Algunos científicos y divulgadores abogan por esto último. Les llaman idiotas en público y los caricaturizan con un gorro de celofán en la cabeza, consultando el horóscopo o buscando chemtrails. Los comparan con los terraplanistas o los negacionistas del alunizaje. Es una simplificación. Muchas de las personas que rechazan las vacunas ni siquiera han oído hablar de Roswell y están bastante seguras de que la Tierra es aproximadamente redonda.

Los medios se refieren (nos referimos) a toda esa gente como el “movimiento antivacunas”, como si fuesen descendientes ideológicos de la Anti-Vaccination League decimonónica. Pero esa es también una etiqueta simplificadora. Por más que exista algún grupo organizado (al menos, en Facebook), dudo que la mayoría de las personas que se niegan a vacunarse contra la COVID se considere parte de alguna clase de movimiento. Sus experiencias son distintas y también sus motivaciones. ¿Hay pirados entre ellos? Seguro. Pero ¿acaso no los hay en todas partes?

La otra estrategia, abanderada por el resto de científicos y divulgadores, se basa en el respeto y en una decidida apuesta pedagógica. Todo el mundo puede estar equivocado, y no por ello debemos despreciarlos. Armados de paciencia, quienes así opinan invierten parte de sus esfuerzos profesionales en convencer a la población de que las vacunas constituyen uno de los grandes logros de la humanidad, a la altura de los antibióticos, el ibuprofeno o la Nespresso.

No lo tienen fácil porque, en esa versión simplificada de la realidad que tanto se estila en redes sociales, ellos están en el lado oficialista. Trabajan en el sistema científico (malvado) o para grandes (y malvados) grupos de comunicación. Les dan premios patrocinados por Bayern, por Johnson & Johnson, por GSK. ¡Por supuesto que quieren que nos vacunemos! ¡Son la voz de su amo, y su amo fabrica las vacunas y (opcional) también las enfermedades!
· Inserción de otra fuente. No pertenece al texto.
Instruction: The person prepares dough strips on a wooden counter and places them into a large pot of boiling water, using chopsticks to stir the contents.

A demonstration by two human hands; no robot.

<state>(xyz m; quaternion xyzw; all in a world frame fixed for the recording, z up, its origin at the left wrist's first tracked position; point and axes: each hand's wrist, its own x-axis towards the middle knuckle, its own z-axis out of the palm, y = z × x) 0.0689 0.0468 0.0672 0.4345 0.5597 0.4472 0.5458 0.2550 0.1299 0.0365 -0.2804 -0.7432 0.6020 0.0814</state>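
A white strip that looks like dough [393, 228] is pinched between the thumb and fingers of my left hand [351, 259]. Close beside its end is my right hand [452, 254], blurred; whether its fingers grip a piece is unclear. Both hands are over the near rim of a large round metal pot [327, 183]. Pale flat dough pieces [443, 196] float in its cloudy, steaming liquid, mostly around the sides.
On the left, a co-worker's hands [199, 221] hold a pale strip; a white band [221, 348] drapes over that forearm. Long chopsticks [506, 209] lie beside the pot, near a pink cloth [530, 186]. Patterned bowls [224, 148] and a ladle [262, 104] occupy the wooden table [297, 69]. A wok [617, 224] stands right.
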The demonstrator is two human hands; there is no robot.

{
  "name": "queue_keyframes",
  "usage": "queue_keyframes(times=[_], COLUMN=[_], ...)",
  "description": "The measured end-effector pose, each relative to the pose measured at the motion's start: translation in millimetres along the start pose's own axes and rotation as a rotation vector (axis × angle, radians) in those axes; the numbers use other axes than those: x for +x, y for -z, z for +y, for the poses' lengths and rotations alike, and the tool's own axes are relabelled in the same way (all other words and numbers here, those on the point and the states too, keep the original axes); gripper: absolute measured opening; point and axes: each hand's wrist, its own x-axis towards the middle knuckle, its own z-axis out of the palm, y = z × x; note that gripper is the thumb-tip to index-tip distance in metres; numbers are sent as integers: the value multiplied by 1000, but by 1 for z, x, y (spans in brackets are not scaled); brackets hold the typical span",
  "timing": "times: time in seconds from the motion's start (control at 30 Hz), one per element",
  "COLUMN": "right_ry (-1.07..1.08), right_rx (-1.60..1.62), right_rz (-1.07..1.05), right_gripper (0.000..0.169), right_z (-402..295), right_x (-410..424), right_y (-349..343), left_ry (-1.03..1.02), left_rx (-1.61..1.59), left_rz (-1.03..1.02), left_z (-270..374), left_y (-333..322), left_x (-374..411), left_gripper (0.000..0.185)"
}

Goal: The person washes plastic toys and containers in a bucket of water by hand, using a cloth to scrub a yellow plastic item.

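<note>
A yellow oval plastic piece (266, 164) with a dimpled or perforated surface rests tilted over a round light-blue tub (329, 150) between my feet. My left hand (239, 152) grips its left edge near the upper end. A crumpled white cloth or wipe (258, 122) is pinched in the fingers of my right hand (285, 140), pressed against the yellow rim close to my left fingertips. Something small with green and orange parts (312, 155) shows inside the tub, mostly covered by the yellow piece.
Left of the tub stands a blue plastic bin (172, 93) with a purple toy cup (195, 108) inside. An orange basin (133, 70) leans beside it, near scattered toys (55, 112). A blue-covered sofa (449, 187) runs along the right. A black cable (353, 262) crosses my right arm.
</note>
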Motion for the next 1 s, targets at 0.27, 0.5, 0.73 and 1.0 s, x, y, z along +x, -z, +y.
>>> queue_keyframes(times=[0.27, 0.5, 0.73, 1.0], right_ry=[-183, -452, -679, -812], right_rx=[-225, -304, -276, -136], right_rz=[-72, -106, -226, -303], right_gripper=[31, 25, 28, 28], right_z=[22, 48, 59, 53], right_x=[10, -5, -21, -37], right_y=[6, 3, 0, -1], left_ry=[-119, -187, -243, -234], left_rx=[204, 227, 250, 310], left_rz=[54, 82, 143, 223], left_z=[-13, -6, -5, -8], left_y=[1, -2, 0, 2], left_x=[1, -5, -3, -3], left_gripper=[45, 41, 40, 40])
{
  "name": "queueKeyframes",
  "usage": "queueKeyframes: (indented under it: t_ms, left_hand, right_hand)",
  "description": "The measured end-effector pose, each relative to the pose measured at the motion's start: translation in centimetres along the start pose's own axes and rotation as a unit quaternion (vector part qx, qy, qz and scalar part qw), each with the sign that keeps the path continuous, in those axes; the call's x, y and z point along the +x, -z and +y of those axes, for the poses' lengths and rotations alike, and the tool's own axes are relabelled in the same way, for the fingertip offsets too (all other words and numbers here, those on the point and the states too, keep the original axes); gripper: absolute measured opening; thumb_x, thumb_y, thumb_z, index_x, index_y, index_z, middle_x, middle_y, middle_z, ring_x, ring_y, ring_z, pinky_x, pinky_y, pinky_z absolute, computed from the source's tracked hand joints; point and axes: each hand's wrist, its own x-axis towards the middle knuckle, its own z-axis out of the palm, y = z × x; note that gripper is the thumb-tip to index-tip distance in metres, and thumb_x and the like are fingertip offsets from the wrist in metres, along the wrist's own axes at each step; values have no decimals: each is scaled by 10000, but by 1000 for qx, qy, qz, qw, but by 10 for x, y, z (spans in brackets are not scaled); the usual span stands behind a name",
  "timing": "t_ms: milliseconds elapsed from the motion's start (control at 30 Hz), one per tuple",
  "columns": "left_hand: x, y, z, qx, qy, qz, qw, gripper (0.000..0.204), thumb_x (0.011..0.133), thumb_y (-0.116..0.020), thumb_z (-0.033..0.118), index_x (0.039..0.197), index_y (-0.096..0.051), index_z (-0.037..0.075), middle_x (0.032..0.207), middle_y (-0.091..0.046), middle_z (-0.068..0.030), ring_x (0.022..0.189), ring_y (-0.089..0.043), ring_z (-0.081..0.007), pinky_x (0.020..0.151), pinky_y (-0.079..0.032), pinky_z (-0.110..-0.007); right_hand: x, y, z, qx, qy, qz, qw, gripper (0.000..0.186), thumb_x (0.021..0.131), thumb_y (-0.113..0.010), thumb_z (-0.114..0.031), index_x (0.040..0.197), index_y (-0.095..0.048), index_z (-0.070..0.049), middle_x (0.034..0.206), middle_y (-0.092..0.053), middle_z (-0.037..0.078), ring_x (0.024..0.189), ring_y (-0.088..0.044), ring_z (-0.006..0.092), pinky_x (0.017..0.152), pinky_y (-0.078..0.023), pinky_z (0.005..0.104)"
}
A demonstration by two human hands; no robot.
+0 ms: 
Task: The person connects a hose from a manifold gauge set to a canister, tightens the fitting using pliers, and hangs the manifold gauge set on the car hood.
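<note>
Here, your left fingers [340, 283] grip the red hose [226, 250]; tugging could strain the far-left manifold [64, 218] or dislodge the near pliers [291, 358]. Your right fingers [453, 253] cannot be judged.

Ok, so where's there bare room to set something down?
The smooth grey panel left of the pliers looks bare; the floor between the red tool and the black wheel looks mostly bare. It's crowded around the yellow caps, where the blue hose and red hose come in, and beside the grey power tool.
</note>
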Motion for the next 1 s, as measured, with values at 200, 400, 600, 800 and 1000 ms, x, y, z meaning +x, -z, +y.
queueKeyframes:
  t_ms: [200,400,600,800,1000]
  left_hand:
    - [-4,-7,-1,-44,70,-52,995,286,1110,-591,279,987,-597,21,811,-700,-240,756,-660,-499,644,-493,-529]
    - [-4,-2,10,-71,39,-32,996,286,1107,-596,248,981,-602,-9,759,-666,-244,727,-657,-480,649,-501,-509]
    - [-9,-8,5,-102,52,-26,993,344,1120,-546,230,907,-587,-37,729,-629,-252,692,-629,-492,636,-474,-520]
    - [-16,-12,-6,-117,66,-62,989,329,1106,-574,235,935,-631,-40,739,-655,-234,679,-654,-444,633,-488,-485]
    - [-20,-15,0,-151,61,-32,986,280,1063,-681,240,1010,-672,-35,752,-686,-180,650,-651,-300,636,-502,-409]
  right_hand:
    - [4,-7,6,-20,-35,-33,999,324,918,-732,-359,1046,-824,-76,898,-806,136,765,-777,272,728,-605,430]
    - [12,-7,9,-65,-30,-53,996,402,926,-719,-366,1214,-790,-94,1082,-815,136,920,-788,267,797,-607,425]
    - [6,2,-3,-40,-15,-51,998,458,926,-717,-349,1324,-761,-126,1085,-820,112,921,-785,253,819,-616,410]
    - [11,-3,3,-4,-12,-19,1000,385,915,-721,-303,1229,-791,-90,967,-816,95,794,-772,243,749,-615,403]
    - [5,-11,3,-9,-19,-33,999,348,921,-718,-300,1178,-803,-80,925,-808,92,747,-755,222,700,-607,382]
¿Solución? Nadie lo sabe. El hecho es que las dos estrategias, la hostil y la paternalista, están demostrándose igualmente infructuosas, y una combinación de ambas (“¡Eh, maldito imbécil, lee este artículo divulgativo que he escrito para chalados como tú!”) no parece que vaya a mejorar las cosas.

Hasta hace poco, la desconfianza hacia las vacunas era un fenómeno residual en nuestro país. Ya no puede decirse que lo siga siendo. Hay asuntos más preocupantes, desde luego. Muchos. Pero desdeñarlo como si fuese cosa de cuatro pirados sería un error. Aunque solo sea porque, a veces, los pirados ganan las elecciones.